Input
There are two ways to capture user intent on visionOS: 3D touch and skeletal hand tracking. In exclusive mode, developers can also access head tracking data.
3D Touch and TouchSpace
In both bounded and unbounded volumes, a 3D touch input is provided when the user looks at an object with an input collider and performs the “pinch” (touch thumb and index finger together to “tap” or “drag”) gesture. The SpatialPointerDevice Input device provides that information to the developer. If the user holds the pinch gesture, a drag is initiated and the application is provided “move” updates relative to the original start point. Users may also perform the pinch gesture directly on an object if it is within arms reach (without specific gaze).
3D touch events are exposed via the SpatialPointerDevice Input device, which is built on top of the com.unity.inputsystem
package, otherwise known as the New Input System. Existing actions bound to a touchscreen device should work for 2D input. For 3D input, users can bind actions to the specific SpatialPointerDevice device for a 3D position vector.
A collider with the collision mask set to the PolySpatial Input layer is required on any object that can receive 3D touch events. Only touches against those events are reported. At this time, the platform does not make available the gaze ray at the start of a tap gesture.
This input device has a counterpart called VisionOSSpatialPointerDevice for gesture input captured by the Metal rendering layer. The primary difference between the two is that the interaction doesn't require colliders. Thus, VisionOSSpatialPointerDevice is missing input controls related to the interaction (targetId
, interactionPosition
, etc.).
Hybrid apps will need to use both SpatialPointerDevice and VisionOSSpatialPointerDevice to process 3D touch input. When Metal rendering is not active, only SpatialPointerDevice is needed, just like in RealityKit mode. When Metal mode is active, VisionOSSpatialPointerDevice can be used on its own, unless you are combining Metal content with RealityKit content in a volume. If you do intend to display a RealityKit volume on top of Metal content, or if the same scripts will be used in Metal and RealityKit mode, both devices can and should be used simultaneously.
Skeletal Hand Tracking
Skeletal hand tracking is provided by the Hand Subsystem in the XR Hands Package. Using a Hand Visualizer component in the scene, users can show a skinned mesh or per-joint geometry for the player’s hands, as well as physics objects for hand-based physics interactions. Users can write C# scripts against the Hand Subsystem directly to reason about the distance between bones and joint angles.

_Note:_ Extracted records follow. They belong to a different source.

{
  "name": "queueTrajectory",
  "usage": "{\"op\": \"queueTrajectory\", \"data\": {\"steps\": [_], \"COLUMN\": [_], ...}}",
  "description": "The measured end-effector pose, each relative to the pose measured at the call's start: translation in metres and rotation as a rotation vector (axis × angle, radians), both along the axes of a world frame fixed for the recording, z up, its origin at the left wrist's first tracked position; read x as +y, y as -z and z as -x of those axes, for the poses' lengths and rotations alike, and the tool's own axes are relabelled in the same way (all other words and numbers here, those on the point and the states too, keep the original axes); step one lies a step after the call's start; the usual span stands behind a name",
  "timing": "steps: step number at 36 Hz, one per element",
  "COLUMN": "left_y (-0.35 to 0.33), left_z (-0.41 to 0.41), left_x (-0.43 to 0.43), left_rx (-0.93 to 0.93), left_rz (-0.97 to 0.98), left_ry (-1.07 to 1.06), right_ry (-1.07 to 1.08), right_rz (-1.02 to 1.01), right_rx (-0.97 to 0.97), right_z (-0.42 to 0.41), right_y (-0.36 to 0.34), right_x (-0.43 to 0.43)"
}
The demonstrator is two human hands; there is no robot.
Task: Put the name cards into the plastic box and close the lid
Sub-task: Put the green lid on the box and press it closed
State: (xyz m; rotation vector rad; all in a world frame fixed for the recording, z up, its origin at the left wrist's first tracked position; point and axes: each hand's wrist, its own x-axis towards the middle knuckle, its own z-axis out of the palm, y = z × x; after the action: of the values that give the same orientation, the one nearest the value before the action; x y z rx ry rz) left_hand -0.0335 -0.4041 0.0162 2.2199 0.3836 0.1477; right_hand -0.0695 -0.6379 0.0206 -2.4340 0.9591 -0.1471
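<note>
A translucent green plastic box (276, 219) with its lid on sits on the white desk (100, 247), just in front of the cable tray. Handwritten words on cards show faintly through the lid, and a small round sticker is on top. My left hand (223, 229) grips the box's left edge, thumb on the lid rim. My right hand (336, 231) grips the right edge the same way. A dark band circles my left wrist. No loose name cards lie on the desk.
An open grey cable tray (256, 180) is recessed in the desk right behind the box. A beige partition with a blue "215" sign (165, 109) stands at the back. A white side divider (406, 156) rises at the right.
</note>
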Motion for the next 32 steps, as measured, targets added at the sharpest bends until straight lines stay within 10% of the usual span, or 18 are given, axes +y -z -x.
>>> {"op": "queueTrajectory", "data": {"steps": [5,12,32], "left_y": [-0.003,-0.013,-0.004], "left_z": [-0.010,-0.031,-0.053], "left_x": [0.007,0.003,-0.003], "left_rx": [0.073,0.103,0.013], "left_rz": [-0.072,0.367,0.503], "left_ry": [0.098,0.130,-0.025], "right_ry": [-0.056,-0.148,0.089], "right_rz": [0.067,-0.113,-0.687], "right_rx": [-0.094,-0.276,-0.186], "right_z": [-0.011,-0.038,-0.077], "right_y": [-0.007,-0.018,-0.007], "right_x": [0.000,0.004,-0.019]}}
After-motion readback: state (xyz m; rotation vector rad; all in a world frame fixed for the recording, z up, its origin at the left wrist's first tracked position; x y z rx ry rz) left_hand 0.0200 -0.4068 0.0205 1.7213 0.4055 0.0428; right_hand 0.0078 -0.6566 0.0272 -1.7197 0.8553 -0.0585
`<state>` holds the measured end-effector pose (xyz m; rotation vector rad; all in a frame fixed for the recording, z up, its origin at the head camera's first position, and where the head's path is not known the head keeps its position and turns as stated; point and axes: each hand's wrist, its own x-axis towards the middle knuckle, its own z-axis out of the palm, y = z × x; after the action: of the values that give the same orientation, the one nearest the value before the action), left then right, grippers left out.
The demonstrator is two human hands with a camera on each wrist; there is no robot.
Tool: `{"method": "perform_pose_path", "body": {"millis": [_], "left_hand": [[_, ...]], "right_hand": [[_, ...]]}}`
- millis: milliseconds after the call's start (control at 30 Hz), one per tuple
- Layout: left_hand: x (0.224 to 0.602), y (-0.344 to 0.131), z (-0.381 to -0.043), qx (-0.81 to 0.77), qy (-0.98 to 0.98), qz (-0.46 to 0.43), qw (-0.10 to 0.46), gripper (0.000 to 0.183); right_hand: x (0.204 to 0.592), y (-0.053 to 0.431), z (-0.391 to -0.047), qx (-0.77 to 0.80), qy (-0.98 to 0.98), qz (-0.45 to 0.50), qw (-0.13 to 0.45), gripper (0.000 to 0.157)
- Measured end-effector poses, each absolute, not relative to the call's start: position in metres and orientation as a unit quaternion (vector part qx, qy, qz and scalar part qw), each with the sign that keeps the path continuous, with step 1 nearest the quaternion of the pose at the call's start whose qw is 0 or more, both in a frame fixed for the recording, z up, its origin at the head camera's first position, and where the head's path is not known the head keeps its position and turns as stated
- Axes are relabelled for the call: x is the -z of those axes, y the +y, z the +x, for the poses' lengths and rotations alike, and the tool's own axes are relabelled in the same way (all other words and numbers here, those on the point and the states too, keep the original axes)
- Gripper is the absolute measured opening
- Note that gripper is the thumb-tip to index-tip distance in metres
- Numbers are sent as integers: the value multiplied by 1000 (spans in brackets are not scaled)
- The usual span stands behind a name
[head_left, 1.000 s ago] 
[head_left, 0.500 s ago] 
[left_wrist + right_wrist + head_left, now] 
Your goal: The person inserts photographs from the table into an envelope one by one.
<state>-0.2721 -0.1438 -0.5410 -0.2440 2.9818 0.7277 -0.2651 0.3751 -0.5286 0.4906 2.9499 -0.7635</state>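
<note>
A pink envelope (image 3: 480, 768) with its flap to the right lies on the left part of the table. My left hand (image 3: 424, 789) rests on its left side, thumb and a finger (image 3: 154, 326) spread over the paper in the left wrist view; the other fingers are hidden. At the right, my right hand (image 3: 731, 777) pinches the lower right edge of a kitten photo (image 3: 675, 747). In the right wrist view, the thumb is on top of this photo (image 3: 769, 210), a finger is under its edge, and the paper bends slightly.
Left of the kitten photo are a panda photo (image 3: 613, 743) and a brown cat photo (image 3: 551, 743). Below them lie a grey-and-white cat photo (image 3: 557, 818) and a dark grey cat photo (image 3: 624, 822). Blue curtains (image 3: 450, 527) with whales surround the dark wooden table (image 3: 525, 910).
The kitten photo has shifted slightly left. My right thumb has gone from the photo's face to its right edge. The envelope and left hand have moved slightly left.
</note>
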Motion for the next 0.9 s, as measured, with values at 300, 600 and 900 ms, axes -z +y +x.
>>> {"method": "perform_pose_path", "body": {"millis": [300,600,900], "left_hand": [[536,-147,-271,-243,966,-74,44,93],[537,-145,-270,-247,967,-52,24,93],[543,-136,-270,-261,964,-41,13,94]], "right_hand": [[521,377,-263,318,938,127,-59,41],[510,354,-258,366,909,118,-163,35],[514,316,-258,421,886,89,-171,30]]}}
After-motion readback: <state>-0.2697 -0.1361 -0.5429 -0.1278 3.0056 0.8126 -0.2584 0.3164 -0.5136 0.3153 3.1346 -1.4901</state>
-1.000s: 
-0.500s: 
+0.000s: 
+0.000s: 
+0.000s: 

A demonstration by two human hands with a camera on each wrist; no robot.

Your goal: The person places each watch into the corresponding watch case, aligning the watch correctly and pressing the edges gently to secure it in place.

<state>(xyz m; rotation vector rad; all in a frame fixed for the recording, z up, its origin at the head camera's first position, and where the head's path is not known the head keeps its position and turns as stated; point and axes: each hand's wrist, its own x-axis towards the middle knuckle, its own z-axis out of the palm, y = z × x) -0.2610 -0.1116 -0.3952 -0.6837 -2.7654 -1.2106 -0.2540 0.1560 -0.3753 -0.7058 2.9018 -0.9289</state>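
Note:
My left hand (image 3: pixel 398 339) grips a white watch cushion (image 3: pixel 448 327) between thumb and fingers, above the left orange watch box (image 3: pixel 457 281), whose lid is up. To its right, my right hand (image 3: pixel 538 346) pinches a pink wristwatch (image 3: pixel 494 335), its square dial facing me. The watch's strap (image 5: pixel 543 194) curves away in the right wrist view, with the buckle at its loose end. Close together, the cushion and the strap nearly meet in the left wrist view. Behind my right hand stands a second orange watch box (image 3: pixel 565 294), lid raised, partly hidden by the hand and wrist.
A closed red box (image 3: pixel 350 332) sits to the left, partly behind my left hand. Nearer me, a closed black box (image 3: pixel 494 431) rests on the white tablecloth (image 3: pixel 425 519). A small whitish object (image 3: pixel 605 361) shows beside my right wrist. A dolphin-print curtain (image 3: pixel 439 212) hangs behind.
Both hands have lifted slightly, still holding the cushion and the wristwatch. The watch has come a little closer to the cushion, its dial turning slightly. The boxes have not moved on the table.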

The code for the Hand Visualizer component is available in the XR Hands Package and serves as a good jumping off point for code utilizing the Hand Subsystem.
Head Tracking
Head tracking is provided by ARKit through the VisionOS Package. This can be setup in a scene using the create menu for mobile AR: Create > XR > XR Origin (Mobile AR). The pose data comes through the new input system from devicePosition [HandheldARInputDevice] and deviceRotation [HandheldARInputDevice] .
XR Interaction Toolkit
To use the XR Interaction Toolkit with PolySpatial, use the XRSpatialPointerInteractor provided in com.unity.polyspatial.xr
. This custom interactor uses the input raycast provided by the SpatialPointerDevice in visionOS to determine which Interactable the user selected. It uses the targetId
InputControl to obtain a direct reference to the Interactable that was targeted by the pinch or poke gesture.
Tip
You should always use the targetID
from the SpatialPointerDevice on visionOS to avoid performing an additional raycast within Unity itself. Using the targetID
not only avoids redundant operations, but also avoids the accidental selection of a different collider, which can happen if there are overlaps.